## WHAT THIS TASK INVOLVES
This exercise asks for every line of the material that includes the word "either".

## SUPPLIED INFORMATION
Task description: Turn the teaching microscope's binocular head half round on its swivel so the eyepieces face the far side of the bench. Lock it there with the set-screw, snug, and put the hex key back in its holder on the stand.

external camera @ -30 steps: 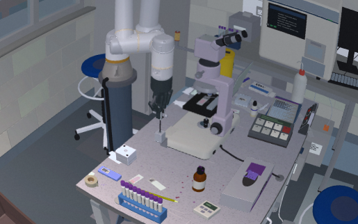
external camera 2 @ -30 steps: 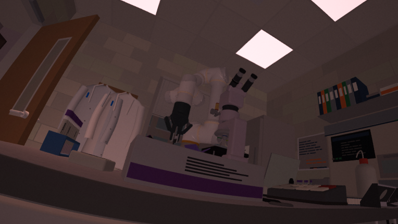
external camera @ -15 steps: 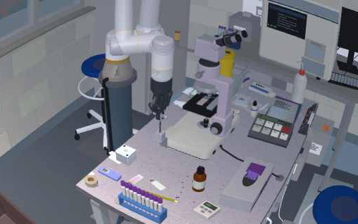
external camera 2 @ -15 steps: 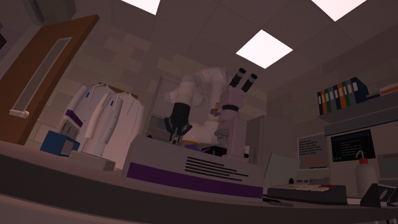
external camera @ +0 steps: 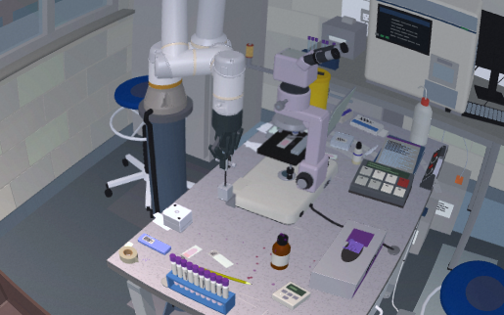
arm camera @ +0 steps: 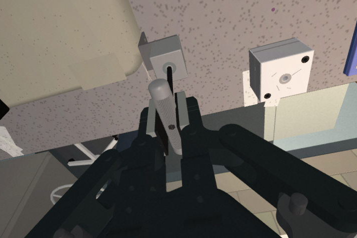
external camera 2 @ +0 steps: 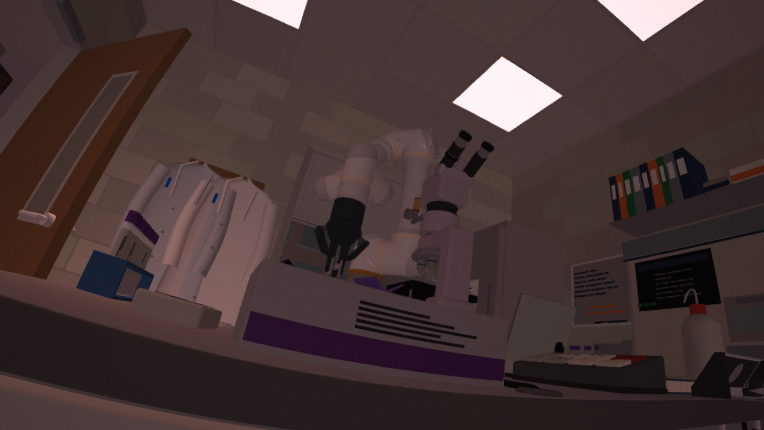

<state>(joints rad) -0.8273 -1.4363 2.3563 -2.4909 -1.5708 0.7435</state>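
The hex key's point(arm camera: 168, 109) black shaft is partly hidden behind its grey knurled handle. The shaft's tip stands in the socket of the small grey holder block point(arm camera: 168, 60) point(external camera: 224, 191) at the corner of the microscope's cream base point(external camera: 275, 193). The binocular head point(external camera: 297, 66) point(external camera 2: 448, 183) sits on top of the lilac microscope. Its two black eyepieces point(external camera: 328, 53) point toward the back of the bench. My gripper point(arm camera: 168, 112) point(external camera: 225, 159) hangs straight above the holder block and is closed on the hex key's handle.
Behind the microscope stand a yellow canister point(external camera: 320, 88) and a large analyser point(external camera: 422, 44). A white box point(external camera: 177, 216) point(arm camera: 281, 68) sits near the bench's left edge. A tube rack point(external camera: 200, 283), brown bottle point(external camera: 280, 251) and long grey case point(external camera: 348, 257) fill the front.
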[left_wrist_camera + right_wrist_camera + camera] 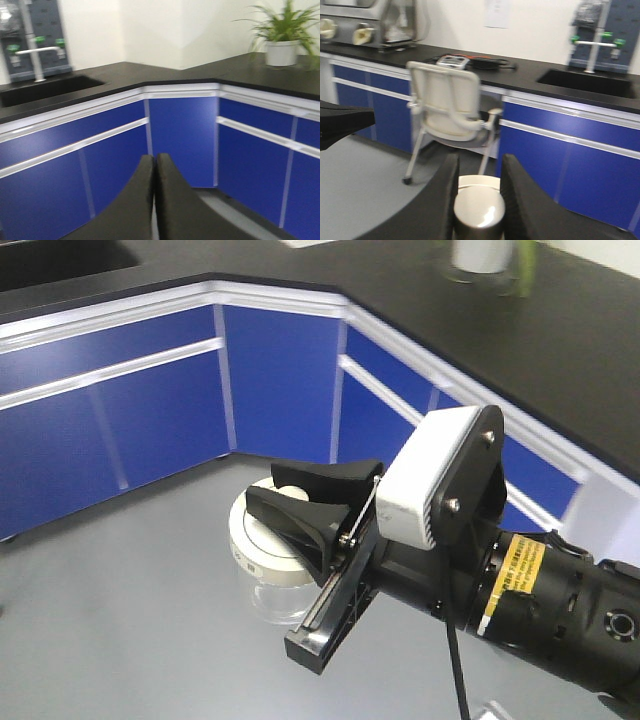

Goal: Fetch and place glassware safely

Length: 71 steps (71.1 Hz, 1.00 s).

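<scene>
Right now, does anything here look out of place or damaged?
Nothing looks spilled or broken. One oddity: the right claw holds the glass jar only at its cream lid, so the clear body seems to hang free above the grey floor. If that lid is loose, the glass might drop.

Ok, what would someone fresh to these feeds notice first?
The right gripper in the middle of the front view, its jaws closed on the cream-lidded glass jar, held out over the grey floor. Behind it, blue cabinets under a black countertop wrap around the corner. In the left wrist view, the left gripper is shut with nothing in it.
</scene>
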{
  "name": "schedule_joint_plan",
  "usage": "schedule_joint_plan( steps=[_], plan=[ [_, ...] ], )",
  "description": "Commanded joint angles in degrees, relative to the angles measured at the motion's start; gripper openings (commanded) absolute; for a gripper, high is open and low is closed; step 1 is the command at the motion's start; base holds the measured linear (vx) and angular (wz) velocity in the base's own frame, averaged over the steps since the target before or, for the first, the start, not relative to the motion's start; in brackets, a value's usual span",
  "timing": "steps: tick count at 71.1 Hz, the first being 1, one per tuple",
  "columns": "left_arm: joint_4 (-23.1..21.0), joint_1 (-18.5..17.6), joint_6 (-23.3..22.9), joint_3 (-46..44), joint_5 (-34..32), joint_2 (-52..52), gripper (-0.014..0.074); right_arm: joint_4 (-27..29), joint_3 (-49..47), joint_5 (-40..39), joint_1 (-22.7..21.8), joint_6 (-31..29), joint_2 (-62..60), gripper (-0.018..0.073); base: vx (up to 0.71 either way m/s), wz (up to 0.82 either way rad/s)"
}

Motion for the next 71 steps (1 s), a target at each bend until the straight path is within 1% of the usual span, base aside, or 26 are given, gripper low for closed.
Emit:
schedule_joint_plan(
  steps=[1,71],
  plan=[
    [-0.16,0.04,-0.54,-1.68,-4.08,0.48,-0.0007,0.78,-1.8,-5.28,0.01,-0.2,-1.66,-0.0004,0.21,-0.8],
    [-0.16,0.04,-0.54,-1.68,-4.08,0.48,-0.0007,0.78,-1.8,-5.28,0.01,-0.2,-1.66,-0.0004,0.19,-0.71]
  ],
)
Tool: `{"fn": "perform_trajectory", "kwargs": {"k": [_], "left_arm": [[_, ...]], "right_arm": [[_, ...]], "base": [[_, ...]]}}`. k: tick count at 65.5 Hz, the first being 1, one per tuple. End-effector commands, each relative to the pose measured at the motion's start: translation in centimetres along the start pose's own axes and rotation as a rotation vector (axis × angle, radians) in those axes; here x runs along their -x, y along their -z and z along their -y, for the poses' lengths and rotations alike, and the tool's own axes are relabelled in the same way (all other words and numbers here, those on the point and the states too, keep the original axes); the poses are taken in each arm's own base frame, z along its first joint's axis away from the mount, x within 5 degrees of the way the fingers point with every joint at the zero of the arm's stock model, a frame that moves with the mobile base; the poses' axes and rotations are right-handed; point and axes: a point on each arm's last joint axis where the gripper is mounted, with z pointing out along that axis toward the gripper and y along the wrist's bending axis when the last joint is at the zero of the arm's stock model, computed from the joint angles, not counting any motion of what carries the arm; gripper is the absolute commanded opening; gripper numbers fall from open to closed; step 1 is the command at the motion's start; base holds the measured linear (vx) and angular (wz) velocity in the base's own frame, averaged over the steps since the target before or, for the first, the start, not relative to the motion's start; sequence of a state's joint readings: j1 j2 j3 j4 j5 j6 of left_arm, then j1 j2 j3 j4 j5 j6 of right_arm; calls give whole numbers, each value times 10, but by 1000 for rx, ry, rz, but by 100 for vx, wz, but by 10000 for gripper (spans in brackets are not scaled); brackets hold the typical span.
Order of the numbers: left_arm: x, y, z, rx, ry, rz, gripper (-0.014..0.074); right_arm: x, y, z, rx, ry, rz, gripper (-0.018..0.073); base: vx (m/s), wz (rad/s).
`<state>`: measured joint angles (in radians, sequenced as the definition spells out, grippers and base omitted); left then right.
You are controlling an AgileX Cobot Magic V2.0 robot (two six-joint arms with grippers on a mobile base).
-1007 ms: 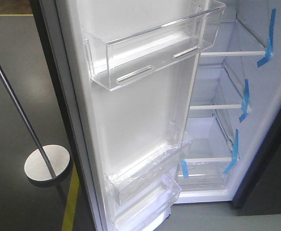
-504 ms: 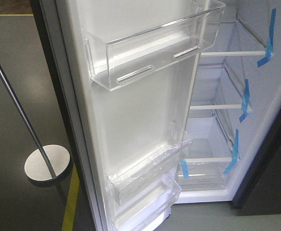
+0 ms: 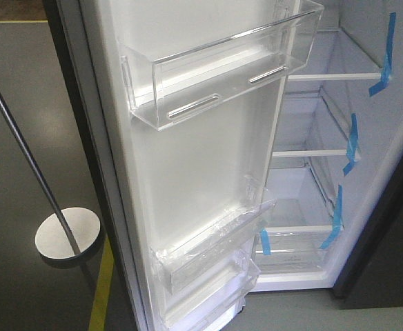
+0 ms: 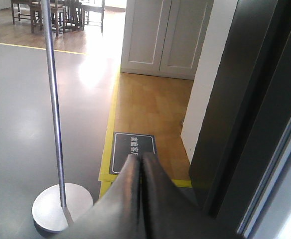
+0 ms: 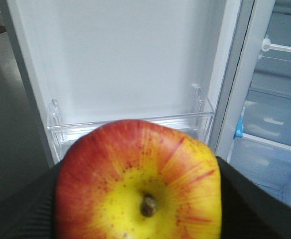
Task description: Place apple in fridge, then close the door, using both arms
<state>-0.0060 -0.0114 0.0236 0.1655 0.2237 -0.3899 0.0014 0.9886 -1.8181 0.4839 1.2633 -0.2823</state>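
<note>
Apple [image 5: 138, 181], seemingly in right gripper [image 5: 138, 211], before open door's [image 5: 120, 59] clear bin [image 5: 61, 134].

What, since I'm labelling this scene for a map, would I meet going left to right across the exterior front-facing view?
metal stand on its round base → the door, open, with clear bins on its white lining → the fridge interior → blue tape strips at the shelves' right ends

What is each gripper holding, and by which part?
The right gripper holds the apple by its two sides, stem end toward the wrist camera. The left gripper is shut and holds nothing.
</note>
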Motion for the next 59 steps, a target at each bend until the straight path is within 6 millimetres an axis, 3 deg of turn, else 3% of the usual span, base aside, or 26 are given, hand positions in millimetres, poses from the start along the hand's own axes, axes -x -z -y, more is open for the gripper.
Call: {"fn": "perform_trajectory", "kwargs": {"k": [1, 23, 30, 39, 45, 59], "left_arm": [[12, 3, 4, -37, 6, 94, -6], [12, 3, 4, -37, 6, 94, -6], [12, 3, 4, -37, 6, 94, -6], [12, 3, 4, -37, 6, 94, -6], [12, 3, 4, -37, 6, 94, -6], [12, 3, 4, -37, 6, 94, -6]], "right_arm": [[10, 4, -1, -8, 9, 95, -8], [17, 3, 2, -25, 2, 167, -8], [31, -12, 6, 23, 11, 279, -8], [44, -57, 18, 163, 40, 350, -6], [46, -100, 31, 279, 25, 365, -6], [29, -193, 70, 377, -57, 343, -3]], "base": [[0, 0], [0, 0], [0, 0], [0, 0], [0, 0], [0, 0]]}}
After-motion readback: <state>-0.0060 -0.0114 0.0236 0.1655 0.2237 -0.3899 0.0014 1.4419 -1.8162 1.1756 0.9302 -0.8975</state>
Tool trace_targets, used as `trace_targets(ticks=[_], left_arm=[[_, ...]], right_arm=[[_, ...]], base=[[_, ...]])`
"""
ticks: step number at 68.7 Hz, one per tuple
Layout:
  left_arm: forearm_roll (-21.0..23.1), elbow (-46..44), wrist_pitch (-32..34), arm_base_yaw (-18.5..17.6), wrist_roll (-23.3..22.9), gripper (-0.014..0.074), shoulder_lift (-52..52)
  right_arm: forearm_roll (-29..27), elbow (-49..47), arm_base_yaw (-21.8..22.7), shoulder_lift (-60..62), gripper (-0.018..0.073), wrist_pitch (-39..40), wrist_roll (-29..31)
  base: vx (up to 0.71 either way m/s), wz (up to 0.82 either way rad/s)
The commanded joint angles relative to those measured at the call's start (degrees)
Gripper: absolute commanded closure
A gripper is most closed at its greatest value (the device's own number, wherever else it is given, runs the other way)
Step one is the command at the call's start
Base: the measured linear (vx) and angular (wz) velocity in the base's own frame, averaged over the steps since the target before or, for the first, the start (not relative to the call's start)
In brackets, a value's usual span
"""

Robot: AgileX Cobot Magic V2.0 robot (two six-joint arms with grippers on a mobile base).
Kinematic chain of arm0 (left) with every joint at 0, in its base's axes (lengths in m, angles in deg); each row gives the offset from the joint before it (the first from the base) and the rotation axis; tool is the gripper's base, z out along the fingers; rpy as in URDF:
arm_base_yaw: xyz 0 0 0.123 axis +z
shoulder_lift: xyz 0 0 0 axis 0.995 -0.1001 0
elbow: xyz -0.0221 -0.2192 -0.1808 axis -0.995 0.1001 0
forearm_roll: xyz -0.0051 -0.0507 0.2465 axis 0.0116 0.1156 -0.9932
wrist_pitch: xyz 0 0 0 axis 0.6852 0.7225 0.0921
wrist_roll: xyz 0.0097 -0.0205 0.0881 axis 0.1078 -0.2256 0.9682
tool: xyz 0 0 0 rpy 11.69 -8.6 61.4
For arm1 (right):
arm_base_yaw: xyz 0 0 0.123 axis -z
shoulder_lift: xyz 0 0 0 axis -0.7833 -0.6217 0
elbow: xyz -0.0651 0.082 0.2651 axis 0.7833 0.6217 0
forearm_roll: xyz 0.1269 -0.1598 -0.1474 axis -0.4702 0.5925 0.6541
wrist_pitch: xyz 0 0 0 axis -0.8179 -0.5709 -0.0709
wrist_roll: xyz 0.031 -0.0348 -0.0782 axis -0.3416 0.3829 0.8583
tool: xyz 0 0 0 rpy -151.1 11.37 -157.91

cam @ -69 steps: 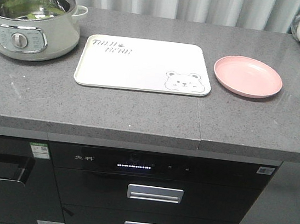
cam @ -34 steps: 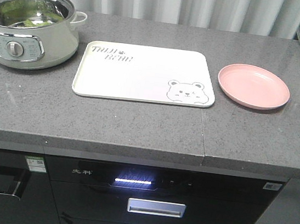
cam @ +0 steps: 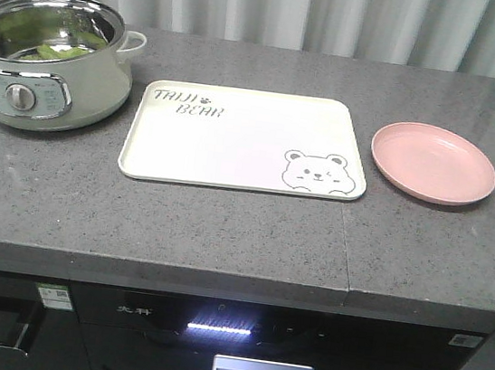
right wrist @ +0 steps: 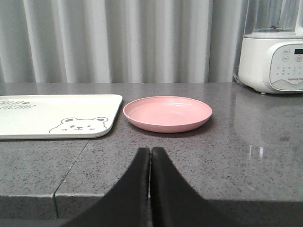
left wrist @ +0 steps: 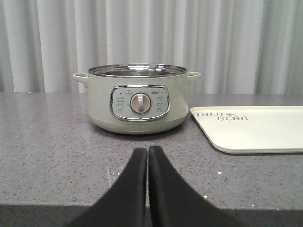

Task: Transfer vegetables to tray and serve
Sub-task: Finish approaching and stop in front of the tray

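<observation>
So: vegetables (cam: 53, 52) in pot (left wrist: 137, 118), tray (cam: 235, 142) bare. Left gripper (left wrist: 147, 150) and right gripper (right wrist: 150, 151) both pressed together, empty. Left gripper must spread first, enter pot from above, pinch vegetables low.

The grey speckled table (cam: 224, 227) carries a pale green electric pot (cam: 45, 90) at the left, the cream tray (cam: 234, 147) in the middle, a pink plate (cam: 433, 164) near its right side, and a white appliance (right wrist: 274, 56) at the far right corner.
</observation>
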Motion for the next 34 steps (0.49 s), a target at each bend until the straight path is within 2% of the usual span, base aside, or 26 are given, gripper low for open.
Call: trace_targets(ticks=[1,34], left_arm=[[0.2,0.6,4.4,-0.4,-0.1,0.0603,0.9],[0.2,0.6,4.4,-0.4,-0.1,0.0603,0.9]], right_arm=[[0.2,0.4,0.1,0.0,0.0564,4.3,0.0],[0.2,0.4,0.1,0.0,0.0564,4.2,0.0]], base=[[0.07,0.02],[0.07,0.01]])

## ANSWER BELOW
  "columns": "left_arm: joint_4 (-23.1..21.0), joint_1 (-18.5..17.6), joint_6 (-23.3..22.9), joint_3 (-46..44), joint_5 (-34..32), joint_2 (-52..52), gripper (-0.014..0.074); right_arm: joint_4 (-27..29), joint_3 (-49..47), joint_5 (-40..39), joint_1 (-22.7..21.8), joint_6 (-31..29), joint_2 (-62..60), gripper (-0.018..0.073); base: vx (up to 0.71 either way m/s), wz (up to 0.82 either way rad/s)"
  base: vx (up to 0.71 either way m/s), wz (up to 0.82 either way rad/s)

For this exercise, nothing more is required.